Da estrada via-se o mar de montanhas, as quais ganhavam altitude conforme avançávamos. Ondas verdejantes que refletidas à luz do sol tonavam-se fluorescentes. Atento, observei seus relevos e tonalidades. De repente fiquei à deriva. Como num retorno ao útero, pude fechar os olhos e descansar a alma.
Anoiteceu e ainda rodávamos: são quase 400 quilômetros que separam São Paulo de São Thomé das Letras, ou aproximadamente cinco horas de carro. Ainda era cedo, por volta das oito da noite da sexta, e poucos se deslocavam para o feriado de 21 de abril.
Em quatro amigos percorríamos uma estrada de terra sem fim. Paramos embaixo de uma árvore frondosa, desligamos o motor e os faróis e então era só o firmamento. Milhares de pontos brilhantes salpicavam no anis. O céu dessa região aparenta tamanha transparência que pensávamos ver a cada estrela, cada constelação, cada cometa, e tudo o mais que estivesse ali.
Percorremos o caminho derradeiro e ao som do Great Gig in the Sky curtimos nosso transe silencioso¬urno e só despertamos ao ver o alquebrado portal que leva à cidade.
São Thomé das Letras fica no alto de uma pedreira, ao sul de Minas Gerais. A pequena cidade tem suas ruelas revestidas por pedras sobrepostas com quase nenhum polimento. As quais, dizem os moradores, concentram grande quantidade de energia que nos deixa mais sensíveis, porque nossas emoções são potencializadas.
Seus habitantes são simples, generosos e queimados de sol. Primeiro foram os indivíduos em busca da espiritualidade oriunda das pedras quem invadiram a cidade nos feriados. Mas sua fama cresceu e hoje ela é invadida por toda sorte de tribos, de motoqueiros a hippies de primeira viagem.
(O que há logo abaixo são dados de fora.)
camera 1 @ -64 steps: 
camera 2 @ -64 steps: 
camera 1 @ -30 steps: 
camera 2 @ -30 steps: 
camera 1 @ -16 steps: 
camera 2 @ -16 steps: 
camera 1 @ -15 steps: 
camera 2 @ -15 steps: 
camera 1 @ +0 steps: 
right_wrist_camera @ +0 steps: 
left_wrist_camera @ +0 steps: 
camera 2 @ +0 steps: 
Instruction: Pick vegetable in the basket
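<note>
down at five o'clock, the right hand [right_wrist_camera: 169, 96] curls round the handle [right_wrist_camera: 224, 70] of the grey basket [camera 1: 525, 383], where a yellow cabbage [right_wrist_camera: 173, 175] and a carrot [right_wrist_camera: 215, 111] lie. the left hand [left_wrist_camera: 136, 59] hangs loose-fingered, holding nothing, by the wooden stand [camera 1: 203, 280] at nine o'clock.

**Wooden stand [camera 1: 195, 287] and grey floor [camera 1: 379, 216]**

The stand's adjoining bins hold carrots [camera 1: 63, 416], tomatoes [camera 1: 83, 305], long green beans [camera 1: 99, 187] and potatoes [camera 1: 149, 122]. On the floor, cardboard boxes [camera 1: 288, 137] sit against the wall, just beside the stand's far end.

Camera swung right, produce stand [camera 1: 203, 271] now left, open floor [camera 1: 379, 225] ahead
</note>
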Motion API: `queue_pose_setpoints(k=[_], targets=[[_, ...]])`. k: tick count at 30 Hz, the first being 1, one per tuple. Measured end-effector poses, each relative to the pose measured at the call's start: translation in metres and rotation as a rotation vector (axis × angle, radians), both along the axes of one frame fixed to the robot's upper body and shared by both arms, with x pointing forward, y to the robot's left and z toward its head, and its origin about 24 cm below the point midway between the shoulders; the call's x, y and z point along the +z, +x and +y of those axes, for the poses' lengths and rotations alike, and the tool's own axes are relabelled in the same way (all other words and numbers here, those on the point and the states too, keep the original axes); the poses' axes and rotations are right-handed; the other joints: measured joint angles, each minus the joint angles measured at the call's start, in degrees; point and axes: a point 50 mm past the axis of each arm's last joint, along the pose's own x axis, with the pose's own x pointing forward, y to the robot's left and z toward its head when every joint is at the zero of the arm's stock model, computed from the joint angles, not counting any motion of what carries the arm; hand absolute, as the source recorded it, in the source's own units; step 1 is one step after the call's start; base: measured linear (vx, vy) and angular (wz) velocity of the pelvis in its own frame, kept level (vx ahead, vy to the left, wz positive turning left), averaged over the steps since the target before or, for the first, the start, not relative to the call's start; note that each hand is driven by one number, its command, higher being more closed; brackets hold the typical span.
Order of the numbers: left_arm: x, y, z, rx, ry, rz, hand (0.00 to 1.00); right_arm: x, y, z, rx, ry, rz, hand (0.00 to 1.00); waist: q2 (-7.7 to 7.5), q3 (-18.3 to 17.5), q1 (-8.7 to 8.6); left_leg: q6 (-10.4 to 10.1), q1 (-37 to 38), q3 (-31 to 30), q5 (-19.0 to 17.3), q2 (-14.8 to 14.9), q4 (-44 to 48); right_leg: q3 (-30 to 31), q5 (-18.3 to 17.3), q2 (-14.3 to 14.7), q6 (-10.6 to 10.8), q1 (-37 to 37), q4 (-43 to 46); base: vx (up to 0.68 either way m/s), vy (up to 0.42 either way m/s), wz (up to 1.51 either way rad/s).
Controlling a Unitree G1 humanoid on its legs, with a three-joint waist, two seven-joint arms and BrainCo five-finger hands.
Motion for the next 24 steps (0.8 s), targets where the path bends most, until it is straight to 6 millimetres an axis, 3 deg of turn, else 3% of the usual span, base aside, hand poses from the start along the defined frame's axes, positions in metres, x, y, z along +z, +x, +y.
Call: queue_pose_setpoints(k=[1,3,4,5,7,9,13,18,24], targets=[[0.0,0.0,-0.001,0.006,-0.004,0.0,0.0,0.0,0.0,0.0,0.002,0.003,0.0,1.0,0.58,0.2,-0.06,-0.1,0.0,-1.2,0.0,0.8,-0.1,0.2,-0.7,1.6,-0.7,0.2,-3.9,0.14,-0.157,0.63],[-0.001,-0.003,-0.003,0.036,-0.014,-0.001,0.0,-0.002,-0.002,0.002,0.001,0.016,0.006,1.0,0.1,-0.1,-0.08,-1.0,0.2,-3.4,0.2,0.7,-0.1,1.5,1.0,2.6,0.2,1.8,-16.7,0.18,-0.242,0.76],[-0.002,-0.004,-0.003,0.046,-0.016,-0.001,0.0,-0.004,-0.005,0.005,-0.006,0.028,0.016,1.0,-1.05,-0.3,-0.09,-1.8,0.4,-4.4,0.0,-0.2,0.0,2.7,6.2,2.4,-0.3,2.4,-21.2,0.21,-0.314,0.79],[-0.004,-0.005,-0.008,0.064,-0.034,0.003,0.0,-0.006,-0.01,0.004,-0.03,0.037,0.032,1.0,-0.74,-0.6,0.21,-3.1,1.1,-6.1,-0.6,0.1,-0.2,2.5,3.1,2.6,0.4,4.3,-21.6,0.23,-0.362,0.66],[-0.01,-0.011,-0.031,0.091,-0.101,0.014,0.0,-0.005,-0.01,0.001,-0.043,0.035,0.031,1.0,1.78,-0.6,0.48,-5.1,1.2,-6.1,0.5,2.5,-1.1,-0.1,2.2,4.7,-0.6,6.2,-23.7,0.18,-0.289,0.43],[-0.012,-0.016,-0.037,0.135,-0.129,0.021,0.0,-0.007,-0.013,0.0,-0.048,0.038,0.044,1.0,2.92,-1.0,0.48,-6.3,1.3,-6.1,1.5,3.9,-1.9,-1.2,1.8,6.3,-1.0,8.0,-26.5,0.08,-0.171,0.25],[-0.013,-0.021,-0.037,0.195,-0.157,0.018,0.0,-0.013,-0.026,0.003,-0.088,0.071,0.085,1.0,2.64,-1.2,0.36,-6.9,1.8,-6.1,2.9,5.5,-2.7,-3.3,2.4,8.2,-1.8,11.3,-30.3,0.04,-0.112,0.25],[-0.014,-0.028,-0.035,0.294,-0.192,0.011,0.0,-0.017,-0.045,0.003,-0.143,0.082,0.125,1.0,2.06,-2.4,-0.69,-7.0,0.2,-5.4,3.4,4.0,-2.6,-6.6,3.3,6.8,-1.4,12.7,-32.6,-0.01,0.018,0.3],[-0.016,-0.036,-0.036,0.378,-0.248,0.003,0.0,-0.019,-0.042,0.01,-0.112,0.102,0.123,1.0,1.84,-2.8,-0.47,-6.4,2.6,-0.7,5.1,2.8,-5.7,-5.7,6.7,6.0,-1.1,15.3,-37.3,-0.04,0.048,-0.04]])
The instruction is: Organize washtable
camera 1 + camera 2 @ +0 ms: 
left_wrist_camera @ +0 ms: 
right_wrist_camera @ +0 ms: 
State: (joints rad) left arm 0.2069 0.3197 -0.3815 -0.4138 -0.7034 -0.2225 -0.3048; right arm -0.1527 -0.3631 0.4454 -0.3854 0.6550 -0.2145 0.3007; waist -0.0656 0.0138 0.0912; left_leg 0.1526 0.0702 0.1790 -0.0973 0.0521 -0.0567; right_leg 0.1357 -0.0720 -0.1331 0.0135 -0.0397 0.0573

Naturalmente, com eles vieram alguns malefícios das cidades turísticas, como tumultos e pequenos furtos. O desmatamento causado pelas pedreiras também é um ponto negativo que merece atenção.
Uma das tribos invasoras é a dos universitários atentos. Encontrei a prova disso no microcosmo do meu camping. Toda noite formávamos uma roda heterogênea e debatíamos por horas. Eram jovens abertos a qualquer tipo de comunicação humana, cujo objetivo principal era o descobrimento de seu país, de seu povo, deles mesmos. Expressavam-se de maneira calma e original e eram abertos a novas formas de expansão da consciência. Fiquei surpreso por encontrar um grupo ainda disposto ao encontro e à troca daquilo sem valor monetário e sem fim.
Os mineiros nos falaram da onda de ocupação urbana que vem arrebatando a cidade de BH a partir do carnaval desse ano: o bairro de Santa Teresa, por exemplo, tem sido ocupado por frequentes manifestações políticas e culturais. Também expressaram a descrença de seus pares universitários em Aécio Neves, a qual teve decisiva influência na derrota do candidato em Minas Gerais durante a corrida presidencial. Fernando Haddad, por outro lado, é querido por seus investimentos na cultura paulistana.
Estudantes cariocas também nos falaram das ocupações das ruas de sua cidade. Segundo elas, os já conhecidos bloquinhos vêm tomando proporções casa vez mais políticas. Todos tinham interesse nas ocupações paulistanas, que aumentam em número e importância. A Casa Amarela, na Rua da Consolação, é uma delas. Antes abandonada, hoje é ocupada por diversas manifestações culturais, como ensaios de grupos de teatro.
Não estávamos no camping, mas em uma grande montanha recortada por cachoeiras e piscinas naturais, quando perguntei para Nina, uma das cariocas, o nome do livro que lia. “A Erva do Diabo, do Castaneda“, respondeu. No livro, o antropólogo Carlos Castaneda narra seu aprendizado com d. Juan, um índio yaqui que conheceu na fronteira dos Estados Unidos com o México. Com os ensinamentos de seu guia, o escritor nos traduziu novas formas culturais, literárias e de expansão da consciência. De certa forma, era o que todos fazíamos, absorvendo vorazmente a cultura uns dos outros, fazendo nossos rituais, amando o novo. Amando o todo.